Protection of privacy

Athabasca University will gather personal information required to operate the university's programs and services.

Personal information will be managed in compliance with the Freedom of Information and Protection of Privacy Act's (FOIP Act) provisions.

The university will endeavor to see that any information collected is correct and complete. Information will be kept for at least one year after any decision has been made in which it has been used.

The university will consider applications to correct personal information.

Athabasca University will safeguard personal information to protect it from unauthorized access, collection, use, disclosure or destruction.

Privacy breaches

Athabasca University is committed to protecting the privacy of those who work and study here, and to operating in an open and accountable manner. In the event that you have reasonable grounds to believe that your personal information has been collected, disclosed, used, or disposed of in a manner inconsistent with the FOIP Act, please email foip@athabascau.ca

Please provide the director with the details of your complaint.

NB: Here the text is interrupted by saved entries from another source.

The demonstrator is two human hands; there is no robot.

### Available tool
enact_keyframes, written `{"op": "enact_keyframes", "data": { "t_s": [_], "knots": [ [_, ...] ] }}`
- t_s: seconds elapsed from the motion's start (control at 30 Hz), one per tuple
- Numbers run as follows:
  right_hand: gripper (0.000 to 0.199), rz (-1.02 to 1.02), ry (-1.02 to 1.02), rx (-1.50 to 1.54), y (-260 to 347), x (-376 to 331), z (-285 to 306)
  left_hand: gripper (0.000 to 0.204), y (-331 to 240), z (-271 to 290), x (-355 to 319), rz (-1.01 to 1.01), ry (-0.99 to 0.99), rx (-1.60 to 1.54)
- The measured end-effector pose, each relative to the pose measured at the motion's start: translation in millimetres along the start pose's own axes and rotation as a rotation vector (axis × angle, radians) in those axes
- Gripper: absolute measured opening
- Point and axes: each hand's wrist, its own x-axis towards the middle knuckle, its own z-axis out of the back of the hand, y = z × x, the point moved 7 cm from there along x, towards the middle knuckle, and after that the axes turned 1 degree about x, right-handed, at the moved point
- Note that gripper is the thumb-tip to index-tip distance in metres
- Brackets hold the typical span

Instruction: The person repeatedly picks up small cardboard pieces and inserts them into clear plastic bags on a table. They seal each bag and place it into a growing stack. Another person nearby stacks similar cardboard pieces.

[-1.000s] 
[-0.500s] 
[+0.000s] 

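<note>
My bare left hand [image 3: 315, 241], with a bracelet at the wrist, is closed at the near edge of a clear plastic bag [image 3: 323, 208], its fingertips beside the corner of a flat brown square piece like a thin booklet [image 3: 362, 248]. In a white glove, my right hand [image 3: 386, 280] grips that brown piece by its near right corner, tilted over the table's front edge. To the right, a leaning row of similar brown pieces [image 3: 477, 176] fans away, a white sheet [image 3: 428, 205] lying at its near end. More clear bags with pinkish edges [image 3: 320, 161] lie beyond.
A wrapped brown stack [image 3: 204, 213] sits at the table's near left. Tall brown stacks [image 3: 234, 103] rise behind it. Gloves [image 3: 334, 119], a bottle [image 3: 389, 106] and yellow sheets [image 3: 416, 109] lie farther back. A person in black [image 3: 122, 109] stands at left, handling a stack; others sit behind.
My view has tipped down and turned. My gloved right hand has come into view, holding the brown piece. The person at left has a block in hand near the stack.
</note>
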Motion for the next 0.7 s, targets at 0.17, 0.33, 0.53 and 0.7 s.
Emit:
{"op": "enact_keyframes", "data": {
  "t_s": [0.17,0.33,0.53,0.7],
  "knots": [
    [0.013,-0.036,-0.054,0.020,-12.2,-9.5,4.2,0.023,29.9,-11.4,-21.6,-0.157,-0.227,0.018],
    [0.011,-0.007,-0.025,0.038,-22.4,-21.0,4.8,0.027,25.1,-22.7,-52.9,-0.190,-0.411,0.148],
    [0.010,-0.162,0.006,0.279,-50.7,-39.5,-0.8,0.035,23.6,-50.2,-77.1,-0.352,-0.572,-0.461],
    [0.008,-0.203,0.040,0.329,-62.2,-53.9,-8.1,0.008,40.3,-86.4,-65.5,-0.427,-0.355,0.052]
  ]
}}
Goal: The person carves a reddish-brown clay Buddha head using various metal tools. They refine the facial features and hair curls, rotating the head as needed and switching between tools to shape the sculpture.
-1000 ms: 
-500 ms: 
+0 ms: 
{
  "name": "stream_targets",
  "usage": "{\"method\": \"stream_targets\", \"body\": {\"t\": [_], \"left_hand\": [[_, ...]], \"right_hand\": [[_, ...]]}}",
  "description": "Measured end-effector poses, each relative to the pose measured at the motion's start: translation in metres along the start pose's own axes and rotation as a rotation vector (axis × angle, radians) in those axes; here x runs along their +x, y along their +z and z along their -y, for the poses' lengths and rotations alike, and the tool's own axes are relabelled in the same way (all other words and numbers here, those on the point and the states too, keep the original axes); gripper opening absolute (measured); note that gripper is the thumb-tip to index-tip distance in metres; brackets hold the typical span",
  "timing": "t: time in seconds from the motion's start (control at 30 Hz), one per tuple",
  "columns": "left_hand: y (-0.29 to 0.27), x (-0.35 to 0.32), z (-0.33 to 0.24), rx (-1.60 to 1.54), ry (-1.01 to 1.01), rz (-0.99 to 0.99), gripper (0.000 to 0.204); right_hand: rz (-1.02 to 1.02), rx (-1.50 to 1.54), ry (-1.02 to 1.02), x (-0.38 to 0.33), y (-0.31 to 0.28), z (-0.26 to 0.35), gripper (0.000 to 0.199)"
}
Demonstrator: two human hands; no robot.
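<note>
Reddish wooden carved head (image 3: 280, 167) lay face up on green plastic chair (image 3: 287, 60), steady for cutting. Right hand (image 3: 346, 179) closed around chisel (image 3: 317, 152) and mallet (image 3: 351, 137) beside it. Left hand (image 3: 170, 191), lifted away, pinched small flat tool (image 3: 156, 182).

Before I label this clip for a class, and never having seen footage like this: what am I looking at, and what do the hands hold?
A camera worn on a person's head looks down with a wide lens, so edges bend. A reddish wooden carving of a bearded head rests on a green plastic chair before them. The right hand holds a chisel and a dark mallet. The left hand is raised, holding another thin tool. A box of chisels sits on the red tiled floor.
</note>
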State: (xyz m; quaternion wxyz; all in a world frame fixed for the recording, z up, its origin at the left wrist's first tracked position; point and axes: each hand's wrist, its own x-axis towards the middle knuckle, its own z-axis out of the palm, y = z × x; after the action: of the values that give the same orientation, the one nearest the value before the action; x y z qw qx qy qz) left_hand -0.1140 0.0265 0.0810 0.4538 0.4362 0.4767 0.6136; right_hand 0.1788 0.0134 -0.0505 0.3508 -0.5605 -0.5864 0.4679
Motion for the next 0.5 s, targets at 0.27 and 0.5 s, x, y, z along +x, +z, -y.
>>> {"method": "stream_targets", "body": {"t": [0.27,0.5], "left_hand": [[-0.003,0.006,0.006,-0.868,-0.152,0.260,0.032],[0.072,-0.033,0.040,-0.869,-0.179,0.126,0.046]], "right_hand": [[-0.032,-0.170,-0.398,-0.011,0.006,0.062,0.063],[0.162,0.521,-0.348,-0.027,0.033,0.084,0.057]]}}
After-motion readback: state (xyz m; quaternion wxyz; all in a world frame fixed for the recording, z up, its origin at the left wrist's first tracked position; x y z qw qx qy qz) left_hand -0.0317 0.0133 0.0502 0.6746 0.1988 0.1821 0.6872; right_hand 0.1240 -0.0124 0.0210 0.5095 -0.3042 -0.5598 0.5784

The director will investigate your complaint:

• To ensure the immediate requirements of containment and notification have been addressed
• To review the circumstances surrounding the breach
• To review the adequacy of existing policies, procedures and training in protecting personal information

If the Director, Policy, Privacy and Records Management, is unable to resolve your complaint to your satisfaction, you should contact the Office of the Information and Privacy Commissioner of Alberta.

Privacy Impact Assessments (PIA)

Privacy Impact Assessments (PIAs) are not mandatory under the Freedom of Information and Protection of Privacy Act, but are recommended for major projects and changes to business process that involve the collection, use or disclosure of personal information.

The PIA process requires a thorough analysis of potential impacts on privacy and a consideration of measures to mitigate or eliminate any such impacts. The privacy impact assessment is a due diligence exercise, in which the organization identifies and addresses potential privacy risks that may occur in the course of its operations. While PIAs are focused on specific projects, the process should also include an examination of organization-wide practices that could have an impact on privacy. Organizational privacy policy and procedures, or the lack of them, can be significant factors in the ability of the organization to ensure that privacy protecting measures are available for specific projects.

A privacy impact assessment begins with the completion of a Privacy Impact Assessment Questionnaire and a number of related enclosures. The completion of a PIA is part of the project management process at Athabasca University and the Director, Policy, Privacy and Records Management, assists anyone working through this process. Once the necessary forms are completed with the Director, Policy, Privacy and Records Management, the PIA is submitted to the Office of the Information and Privacy Commissioner for their comments and suggestions.